● **Your task**
Give back the data exactly, with no images.

● **Data block**

# # # # # # #

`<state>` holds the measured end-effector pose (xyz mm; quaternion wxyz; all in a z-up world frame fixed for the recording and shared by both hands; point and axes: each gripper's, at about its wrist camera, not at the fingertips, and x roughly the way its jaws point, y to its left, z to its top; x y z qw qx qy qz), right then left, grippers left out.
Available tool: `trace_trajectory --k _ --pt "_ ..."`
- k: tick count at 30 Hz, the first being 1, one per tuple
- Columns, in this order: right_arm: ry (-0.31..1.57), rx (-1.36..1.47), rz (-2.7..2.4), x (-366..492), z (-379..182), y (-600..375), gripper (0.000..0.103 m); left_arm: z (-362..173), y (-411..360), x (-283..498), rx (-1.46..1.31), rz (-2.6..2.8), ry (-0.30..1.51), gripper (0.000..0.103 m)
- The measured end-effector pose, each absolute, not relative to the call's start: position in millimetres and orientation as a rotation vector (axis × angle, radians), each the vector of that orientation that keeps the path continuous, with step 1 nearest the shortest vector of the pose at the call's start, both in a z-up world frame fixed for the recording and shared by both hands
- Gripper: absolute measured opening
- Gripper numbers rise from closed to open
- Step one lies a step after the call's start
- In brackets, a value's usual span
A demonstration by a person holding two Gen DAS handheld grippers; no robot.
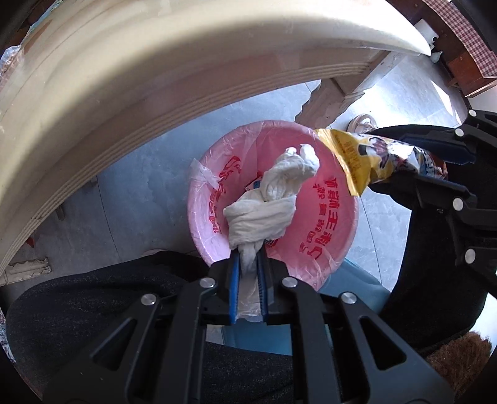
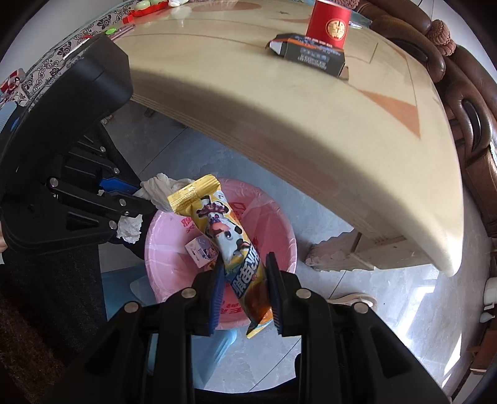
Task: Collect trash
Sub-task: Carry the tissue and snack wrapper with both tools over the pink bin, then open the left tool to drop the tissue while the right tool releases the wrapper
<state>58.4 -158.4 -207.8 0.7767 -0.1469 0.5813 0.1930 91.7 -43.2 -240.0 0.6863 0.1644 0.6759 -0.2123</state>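
A bin lined with a pink printed bag (image 1: 313,199) (image 2: 273,227) stands on the floor below both grippers. My left gripper (image 1: 248,248) is shut on a crumpled white tissue (image 1: 273,192), which hangs over the bin's mouth. In the right wrist view the left gripper (image 2: 141,202) and the tissue (image 2: 158,189) show at the bin's left rim. My right gripper (image 2: 245,264) is shut on a yellow snack wrapper (image 2: 217,223) over the bin. The left wrist view has that wrapper (image 1: 363,158) at the bin's right rim. A small white carton (image 2: 200,248) lies inside the bin.
A cream table (image 2: 310,118) overhangs the bin; its edge (image 1: 124,102) curves close above. On it stand a red paper cup (image 2: 329,23) and a dark box (image 2: 310,56). A brown sofa (image 2: 466,108) is at the right, a shoe (image 2: 351,300) on the grey tiled floor, dark-clothed legs (image 1: 93,310) near the bin.
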Motion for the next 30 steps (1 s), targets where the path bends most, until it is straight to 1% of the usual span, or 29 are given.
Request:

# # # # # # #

● **Exercise answer**
`<state>` holds the measured end-effector pose (xyz mm; quaternion wxyz; all in a z-up world frame fixed for the recording and shared by both hands; point and axes: each gripper's, at about its wrist camera, not at the fingertips, and x roughly the way its jaws point, y to its left, z to its top; x y z qw qx qy qz), right then left, grippers left out.
Available tool: `trace_trajectory --k _ --pt "_ ..."`
- k: tick count at 30 Hz, the first being 1, one per tuple
- Columns, in this order: right_arm: ry (-0.31..1.57), rx (-1.36..1.47), rz (-2.7..2.4), x (-366..492), z (-379..182), y (-600..375), gripper (0.000..0.103 m); left_arm: z (-362..173), y (-411..360), x (-283..498), rx (-1.46..1.31), rz (-2.6..2.8), ry (-0.30..1.51), gripper (0.000..0.103 m)
- The measured end-effector pose, each absolute, not relative to the call's start: position in millimetres and orientation as a rotation vector (axis × angle, radians), each the vector of that orientation that keeps the path continuous, with step 1 nearest the shortest vector of the pose at the call's start, both in a z-up world frame fixed for the recording and shared by both hands
- Gripper: absolute measured opening
- Gripper numbers rise from closed to open
- Step one lies a step after the call's start
- In brackets, a value's usual span
A demonstration by a person holding two Gen DAS handheld grippers; no robot.
Task: Collect trash
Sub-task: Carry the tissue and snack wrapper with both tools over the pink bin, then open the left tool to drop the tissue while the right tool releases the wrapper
<state>58.4 -158.4 -207.8 0.7767 -0.1469 0.5813 0.1930 91.7 -43.2 -240.0 0.6863 0.1644 0.6759 -0.2123</state>
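A bin lined with a pink printed bag (image 1: 313,199) (image 2: 273,227) stands on the floor below both grippers. My left gripper (image 1: 248,248) is shut on a crumpled white tissue (image 1: 273,192), which hangs over the bin's mouth. In the right wrist view the left gripper (image 2: 141,202) and the tissue (image 2: 158,189) show at the bin's left rim. My right gripper (image 2: 245,264) is shut on a yellow snack wrapper (image 2: 217,223) over the bin. The left wrist view has that wrapper (image 1: 363,158) at the bin's right rim. A small white carton (image 2: 200,248) lies inside the bin.
A cream table (image 2: 310,118) overhangs the bin; its edge (image 1: 124,102) curves close above. On it stand a red paper cup (image 2: 329,23) and a dark box (image 2: 310,56). A brown sofa (image 2: 466,108) is at the right, a shoe (image 2: 351,300) on the grey tiled floor, dark-clothed legs (image 1: 93,310) near the bin.
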Motion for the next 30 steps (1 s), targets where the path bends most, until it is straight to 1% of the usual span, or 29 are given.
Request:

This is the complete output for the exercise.